# I'm pretty sure this is a simple problem, but I have no idea whatsoever what to do

• June 21st, 2012, 04:03 PM
I'm pretty sure this is a simple problem, but I have no idea whatsoever what to do
I'm fairly sure this is not a complicated problem. I'm working as a handyman this summer for some extra cash and currently I'm cutting curtain rails, yes really, and I figured I could write a little program to help out with this issue I'm having which is basically an optimization problem.

I get a bunch of 600 cm long curtain rails that I cut into smaller rails usually about 150-400 cm in length. Usually I have a list of about 15-40 rails that need to be cut. I can usually squeeze in two-three rails and on rare occasions four and whatever is left of the rail I throw away. I was wondering how do I write a program that simply outputs the optimal distribution of these 15-40 measurements into the least amount of 600 cm rails because sometimes the pieces I have to throw away are a meter plus in length.

Kinda reminds me of a linear programming problem, but like I said my brain just isn't working at the moment. I can't even think of a way to brute force it which makes me feel kinda sad and stupid right now.

Anyone got any ideas? Train of thoughts, educational examples, pseudo code, all help is appreciated.
• June 21st, 2012, 10:03 PM
copeg
Re: I'm pretty sure this is a simple problem, but I have no idea whatsoever what to d
Sounds like it could be framed as a linear programming problem (minimize the amount of material thrown away). Perhaps limit the length of each rail, and bound the number of each size based upon your input list. I'd suggest to try and break the problem down a bit further and post a more formal mathematical definition. For instance, if you consider the LP problem as a matrix of rows and columns, the rows could be the rail size (fixed), the columns the number of each size you need to cut from each rail plus an error factor in each which you then try and minimize. The Apache commons math lib has a simplex solver you can use if you can formulate the problem into an LP problem.
• June 22nd, 2012, 01:46 AM
pbrockway2
Re: I'm pretty sure this is a simple problem, but I have no idea whatsoever what to d
Quote:

I'm cutting curtain rails
Cut the rails longest first, from the first suitable source. Not guaranteed optimal, but near enough and takes little thought.

Or is it a programming question? In that case see, eg, Bin packing in Wikipedia. Unflatteringly, that article describes the method given above (which it calls first fit decreasing) as the simpler of the two simplest methods. Apparently someone proved in 2010 that it would use no more than 11/9n+6/9 rails where n is the "real" answer you are trying to find.
• June 22nd, 2012, 12:50 PM
Re: I'm pretty sure this is a simple problem, but I have no idea whatsoever what to d
Quote:

Originally Posted by pbrockway2
Cut the rails longest first, from the first suitable source. Not guaranteed optimal, but near enough and takes little thought.

Or is it a programming question? In that case see, eg, Bin packing in Wikipedia.

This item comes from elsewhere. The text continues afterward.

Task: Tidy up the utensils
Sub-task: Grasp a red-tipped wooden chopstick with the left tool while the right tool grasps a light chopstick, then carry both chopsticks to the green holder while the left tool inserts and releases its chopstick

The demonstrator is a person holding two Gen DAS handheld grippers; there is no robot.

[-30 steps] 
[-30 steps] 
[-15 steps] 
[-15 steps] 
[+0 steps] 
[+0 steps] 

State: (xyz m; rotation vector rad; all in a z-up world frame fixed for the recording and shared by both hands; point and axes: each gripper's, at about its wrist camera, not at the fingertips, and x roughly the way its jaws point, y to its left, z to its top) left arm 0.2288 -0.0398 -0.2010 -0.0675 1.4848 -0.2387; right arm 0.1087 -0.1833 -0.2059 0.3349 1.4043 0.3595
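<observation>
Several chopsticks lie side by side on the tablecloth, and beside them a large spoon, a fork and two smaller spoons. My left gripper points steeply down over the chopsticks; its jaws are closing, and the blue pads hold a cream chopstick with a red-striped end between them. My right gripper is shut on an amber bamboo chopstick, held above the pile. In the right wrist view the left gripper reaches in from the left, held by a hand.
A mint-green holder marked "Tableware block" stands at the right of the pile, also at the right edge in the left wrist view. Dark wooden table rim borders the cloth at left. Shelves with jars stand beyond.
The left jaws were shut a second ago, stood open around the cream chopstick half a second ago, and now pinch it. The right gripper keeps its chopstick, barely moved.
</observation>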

Unflatteringly, that article describes the method given above (which it calls first fit decreasing) as the simpler of the two simplest methods. Apparently someone proved in 2010 that it would use no more than 11/9n+6/9 rails where n is the "real" answer you are trying to find.

Hi, the bin packaging problem seems to be exactly what I'm looking for. I'll get cracking on figuring out how to implement a solution, however I'm wondering why you say simply going largest to smallest would yield a near enough optimal solution? Thanks for the help too =)
• June 22nd, 2012, 06:17 PM
pbrockway2
Re: I'm pretty sure this is a simple problem, but I have no idea whatsoever what to d
Quote:

I'm wondering why you say simply going largest to smallest would yield a near enough optimal solution?
It's just that's the way I have done such things. The plan is to get the longer rails "out of the way" by cutting them first, then cutting the smaller rails from the remaining pieces. That reasoning is simply iterated as both the remaining source pieces and the pieces you want to cut get smaller.